Infiltration and assaults harassed both South Korean divisions on the 17th and 18th but failed to yield any permanent gain, and on the 18th even the weak ROK 5th Division was able to make one short advance. As contact diminished on the 18th, a battalion from the 31st Infantry patrolled 5 mi ahead of ROK lines before encountering a KPA position. The KPA may have backed off only to reorganize for new attacks; but in light of what had taken place in the meantime along the X Corps’ west shoulder, their move was more likely part of a general withdrawal.

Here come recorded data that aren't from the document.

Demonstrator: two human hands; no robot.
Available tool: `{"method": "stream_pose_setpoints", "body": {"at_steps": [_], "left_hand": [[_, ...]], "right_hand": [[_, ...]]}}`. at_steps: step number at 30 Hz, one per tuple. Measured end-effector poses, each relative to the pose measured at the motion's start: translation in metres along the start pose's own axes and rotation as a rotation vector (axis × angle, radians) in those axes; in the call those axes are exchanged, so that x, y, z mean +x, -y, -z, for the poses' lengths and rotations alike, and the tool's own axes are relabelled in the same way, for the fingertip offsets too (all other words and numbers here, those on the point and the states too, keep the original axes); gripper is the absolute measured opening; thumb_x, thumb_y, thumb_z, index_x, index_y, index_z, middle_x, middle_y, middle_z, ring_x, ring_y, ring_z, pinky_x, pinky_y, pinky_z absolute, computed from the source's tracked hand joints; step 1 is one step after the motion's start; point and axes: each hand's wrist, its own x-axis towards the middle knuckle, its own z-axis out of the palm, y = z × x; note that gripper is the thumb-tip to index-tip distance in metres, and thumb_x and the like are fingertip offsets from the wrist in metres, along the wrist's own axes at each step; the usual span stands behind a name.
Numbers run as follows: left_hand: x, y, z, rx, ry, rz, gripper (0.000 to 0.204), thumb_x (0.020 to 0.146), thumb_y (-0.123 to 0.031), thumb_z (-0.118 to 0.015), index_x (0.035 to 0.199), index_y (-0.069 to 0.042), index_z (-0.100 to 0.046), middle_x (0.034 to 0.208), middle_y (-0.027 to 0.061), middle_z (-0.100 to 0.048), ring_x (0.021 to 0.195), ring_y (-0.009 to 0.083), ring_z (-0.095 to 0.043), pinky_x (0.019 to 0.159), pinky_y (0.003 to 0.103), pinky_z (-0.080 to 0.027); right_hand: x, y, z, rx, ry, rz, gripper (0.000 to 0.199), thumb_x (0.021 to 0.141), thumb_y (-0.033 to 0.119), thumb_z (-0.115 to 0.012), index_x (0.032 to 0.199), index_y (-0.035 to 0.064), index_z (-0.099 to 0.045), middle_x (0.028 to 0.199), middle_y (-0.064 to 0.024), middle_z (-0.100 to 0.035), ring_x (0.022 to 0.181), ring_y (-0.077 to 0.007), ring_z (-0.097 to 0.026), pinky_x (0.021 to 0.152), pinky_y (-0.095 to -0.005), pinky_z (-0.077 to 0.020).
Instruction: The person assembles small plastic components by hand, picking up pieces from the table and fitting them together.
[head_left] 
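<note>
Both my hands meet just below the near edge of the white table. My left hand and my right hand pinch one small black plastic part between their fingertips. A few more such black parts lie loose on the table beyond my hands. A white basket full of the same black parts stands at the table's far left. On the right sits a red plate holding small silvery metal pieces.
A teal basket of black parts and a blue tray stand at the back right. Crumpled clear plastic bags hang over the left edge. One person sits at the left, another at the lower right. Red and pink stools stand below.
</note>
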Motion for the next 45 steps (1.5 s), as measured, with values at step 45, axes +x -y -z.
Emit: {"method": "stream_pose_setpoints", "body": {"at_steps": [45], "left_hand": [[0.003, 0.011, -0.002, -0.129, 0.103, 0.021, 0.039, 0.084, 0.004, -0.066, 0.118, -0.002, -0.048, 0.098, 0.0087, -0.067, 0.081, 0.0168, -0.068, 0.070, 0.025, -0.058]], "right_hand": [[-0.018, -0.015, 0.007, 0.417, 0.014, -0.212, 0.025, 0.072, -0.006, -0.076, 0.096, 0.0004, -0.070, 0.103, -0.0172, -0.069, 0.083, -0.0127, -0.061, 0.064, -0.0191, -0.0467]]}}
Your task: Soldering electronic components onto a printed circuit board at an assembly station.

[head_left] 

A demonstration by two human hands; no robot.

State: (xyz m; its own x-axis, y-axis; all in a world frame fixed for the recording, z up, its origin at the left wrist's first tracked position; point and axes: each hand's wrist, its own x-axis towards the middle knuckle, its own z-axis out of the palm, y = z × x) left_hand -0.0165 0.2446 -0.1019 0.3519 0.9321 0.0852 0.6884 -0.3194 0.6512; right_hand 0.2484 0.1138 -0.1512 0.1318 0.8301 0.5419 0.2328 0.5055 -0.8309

Following the defeat of the PVA at Chipyong-ni and the PVA/KPA on the Wonju line, it became apparent that the PVA/KPA forces were retiring from the salient they had created in the central region in the Chinese Fourth Phase Offensive. The withdrawal fit the pattern of PVA/KPA operations observed before, in which assault forces were obliged to pause for refitting after a week or so of battle. During the evening of 18 March Ridgway planned an advance designed to deny the PVA/KPA any respite in which to prepare new attacks and, in particular, designed to destroy those enemy forces moving north out of the Chech’on salient. He intended that two principal thrusts by American forces, up Route 29 from Wonju beyond Hoengsong and up Route 60 from Yongwol beyond Pyongchang, would block the main paths of PVA/KPA withdrawal. Other forces were to move through and clear the adjacent ground. Given the particular purpose of the attack, he called it Operation Killer.